Изменить размер шрифта - +

Она присела на нары. Можно, наконец, расслабиться, передохнуть. Все, что могла, и сделала, все, что следовало сказать, и сказала. Остается только ждать.

Нервы. Не те у нее нынче нервы: поистрепались. Сейчас бы подремать — самое милое дело: и время пролетело бы незаметно, и свежесть бы появилась. А вот не может!..

Время летит бесконечно. То ли это часы такие длинные, то ли минуты?

По коридору прошел караульный.
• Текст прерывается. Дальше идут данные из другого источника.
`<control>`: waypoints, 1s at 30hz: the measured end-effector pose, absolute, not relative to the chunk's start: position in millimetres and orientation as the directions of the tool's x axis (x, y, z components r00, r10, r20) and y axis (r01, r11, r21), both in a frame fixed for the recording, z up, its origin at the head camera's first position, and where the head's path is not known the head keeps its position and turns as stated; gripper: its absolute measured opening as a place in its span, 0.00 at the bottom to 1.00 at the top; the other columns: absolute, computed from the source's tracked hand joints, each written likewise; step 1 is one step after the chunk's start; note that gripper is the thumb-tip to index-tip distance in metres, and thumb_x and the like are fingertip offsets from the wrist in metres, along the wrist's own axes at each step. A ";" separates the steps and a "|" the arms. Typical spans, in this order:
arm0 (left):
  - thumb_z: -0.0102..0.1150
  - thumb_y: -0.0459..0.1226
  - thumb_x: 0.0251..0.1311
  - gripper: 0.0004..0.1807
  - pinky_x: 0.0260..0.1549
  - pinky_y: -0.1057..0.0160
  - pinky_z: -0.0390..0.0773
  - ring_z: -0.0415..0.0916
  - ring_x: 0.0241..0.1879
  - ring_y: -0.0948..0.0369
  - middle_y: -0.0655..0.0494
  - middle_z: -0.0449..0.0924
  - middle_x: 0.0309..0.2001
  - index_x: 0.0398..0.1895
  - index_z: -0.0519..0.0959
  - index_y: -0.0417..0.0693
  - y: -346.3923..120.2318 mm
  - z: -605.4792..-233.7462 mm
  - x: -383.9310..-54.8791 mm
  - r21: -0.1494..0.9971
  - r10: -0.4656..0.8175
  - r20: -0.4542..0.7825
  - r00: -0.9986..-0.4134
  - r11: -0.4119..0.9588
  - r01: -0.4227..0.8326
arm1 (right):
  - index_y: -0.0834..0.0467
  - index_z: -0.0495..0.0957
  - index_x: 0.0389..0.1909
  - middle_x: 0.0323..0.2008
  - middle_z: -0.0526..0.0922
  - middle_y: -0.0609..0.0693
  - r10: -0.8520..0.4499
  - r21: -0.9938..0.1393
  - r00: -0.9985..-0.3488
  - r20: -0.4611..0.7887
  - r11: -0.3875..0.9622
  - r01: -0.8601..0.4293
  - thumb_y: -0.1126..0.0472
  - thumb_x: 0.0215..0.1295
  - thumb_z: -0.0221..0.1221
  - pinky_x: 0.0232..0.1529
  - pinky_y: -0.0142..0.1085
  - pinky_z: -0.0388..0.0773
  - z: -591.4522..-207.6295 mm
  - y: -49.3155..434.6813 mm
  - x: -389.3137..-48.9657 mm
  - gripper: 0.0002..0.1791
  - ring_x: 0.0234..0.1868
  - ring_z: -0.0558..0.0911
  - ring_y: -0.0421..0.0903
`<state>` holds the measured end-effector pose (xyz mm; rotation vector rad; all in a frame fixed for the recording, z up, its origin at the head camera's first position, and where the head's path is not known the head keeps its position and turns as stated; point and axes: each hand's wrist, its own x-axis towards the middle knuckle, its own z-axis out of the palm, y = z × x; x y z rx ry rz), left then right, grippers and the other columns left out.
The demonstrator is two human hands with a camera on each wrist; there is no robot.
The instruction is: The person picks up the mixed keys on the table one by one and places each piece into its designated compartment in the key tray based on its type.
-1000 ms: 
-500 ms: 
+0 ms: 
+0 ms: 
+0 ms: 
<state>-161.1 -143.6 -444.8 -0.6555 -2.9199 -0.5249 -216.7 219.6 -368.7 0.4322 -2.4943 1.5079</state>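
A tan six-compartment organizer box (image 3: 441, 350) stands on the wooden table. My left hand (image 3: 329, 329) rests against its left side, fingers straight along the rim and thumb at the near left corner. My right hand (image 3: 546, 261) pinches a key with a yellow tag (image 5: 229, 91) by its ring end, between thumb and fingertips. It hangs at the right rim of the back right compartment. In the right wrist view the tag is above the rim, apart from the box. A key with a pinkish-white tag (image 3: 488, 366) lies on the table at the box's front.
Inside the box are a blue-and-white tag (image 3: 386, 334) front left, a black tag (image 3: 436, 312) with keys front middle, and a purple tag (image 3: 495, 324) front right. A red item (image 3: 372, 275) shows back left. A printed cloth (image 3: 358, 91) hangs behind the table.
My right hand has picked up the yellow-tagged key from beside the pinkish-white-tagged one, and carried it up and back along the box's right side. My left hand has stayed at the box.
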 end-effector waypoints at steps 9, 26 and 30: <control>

Она вся подобралась... Мимо.

Она прилегла на нары и закрыла глаза.

 

— Все-таки ужасная это штука — война, — пробормотал Краммлих, когда остался один. — Так опускаешься... Как в Мальстрём. И незаметно и, увы, бесповоротно. Да, да, господа, не спорьте, я это чувствую на своей шкуре. Да и Гегель, кажется, говорил о том же; пардон, не помню, в каком именно томе... Ужасно! Если б еще год назад мне сказали, что я буду пить коньяк из стакана... Не в том дело, что от коньяка здесь только этикетка. Но из стакана...

Краммлих повертел перед носом это вульгарное изделие из толстого стекла. Снаружи оно было иссечено глубокой нарезкой. Небось прежде этот шедевр украшал стол какого-нибудь канцеляриста или полкового писаря... Ужасно!

Краммлих сделал стаканом круговое движение.

Коньяк качнулся, двинулся, в стакане возник небольшой водоворот. Краммлих усилил его еще одним движением и все смотрел, как вспыхивают на ребрах нарезки веселые желтые искры.

Эта ему напомнило что-то. Очень давнее. Может быть, пруд у них на вилле, в «Беркопфе»? Или велосипед Барбары, молчаливой девчонки из Тромсё? Отец приехал в этот городишко на два дня и его прихватил, хотя он и отказывался — уж больно славная компания подобралась у них в Осло; но отец настоял на своем, и они поехали вместе, и вот уж с того дня прошло лет пятнадцать, не меньше, а он все не может забыть, как Барбара взглянула на него, когда упала с велосипеда прямо в траву, села, и в глазах у нее было черт знает что, а переднее колесо велосипеда все крутилось, крутилось, и солнце бежало по нему веселыми искрами...

Краммлих заметил, что водоворот в стакане почти исчез, и мерным покачиванием возвратил ему жизнь.

«Война — жестокая вещь, — продолжал рассуждать он. На ней все время, воленс-ноленс, несешь потери. Например, я утратил способность воспринимать вещи и явления непосредственно и разучился радоваться. Вот обыграл эту русскую красотку... Ну и что? А ничего. Сижу пью. Словно так и надо. Словно обычное дело; закончил — и можно позабыть. Но ведь не забуду! Знаю, что не забуду. Как ту девчонку из Тромсё... И вот еще что обидно: никакого удовлетворения, даже самой примитивной радости в душе, хотя признайтесь откровенно, господин обер-лейтенант, на вашем счету таких больших побед не очень много. Что-то выпало из меня, из души. Или из моей жизни... Знаю: прежде я бы торжествовал, я бы утвердился в своей правоте, еще больше поверил бы в свои силы; я почувствовал бы прилив энергии и желание жить еще активней — действовать и побеждать. А сейчас ничего. Сижу пью...

Как быть? Где правда? Где выход — красивый, честный, джентльменский выход — для него, ничтожного социального атома, когда распадается структура и гибнет родина? Если бы знать, где связи истинные, а где — мнимые, в соотношении двух судеб: его и родины. Если бы знать, есть ли смысл в тех жертвах, которые продолжаешь приносить, хотя — а это уже очевидно — все уже предрешено, и убьешь ты одного врага, или десять, или ни одного — это уже ничего не изменит...

Завтра этот подонок Кнак выведет свою команду, автоматы — дрр!.. — и нет Руты... пардон — уже Семиной...»

Краммлих выпил коньяк, налил снова. Желтый круг бежит вдоль толстых стенок, искры вспыхивают и гаснут, вспыхивают и гаснут. Такое знакомое зрелище, а вот не вспомнишь, где видел.

Он вдруг спохватился, что до сих пор не прочитал отцовского письма.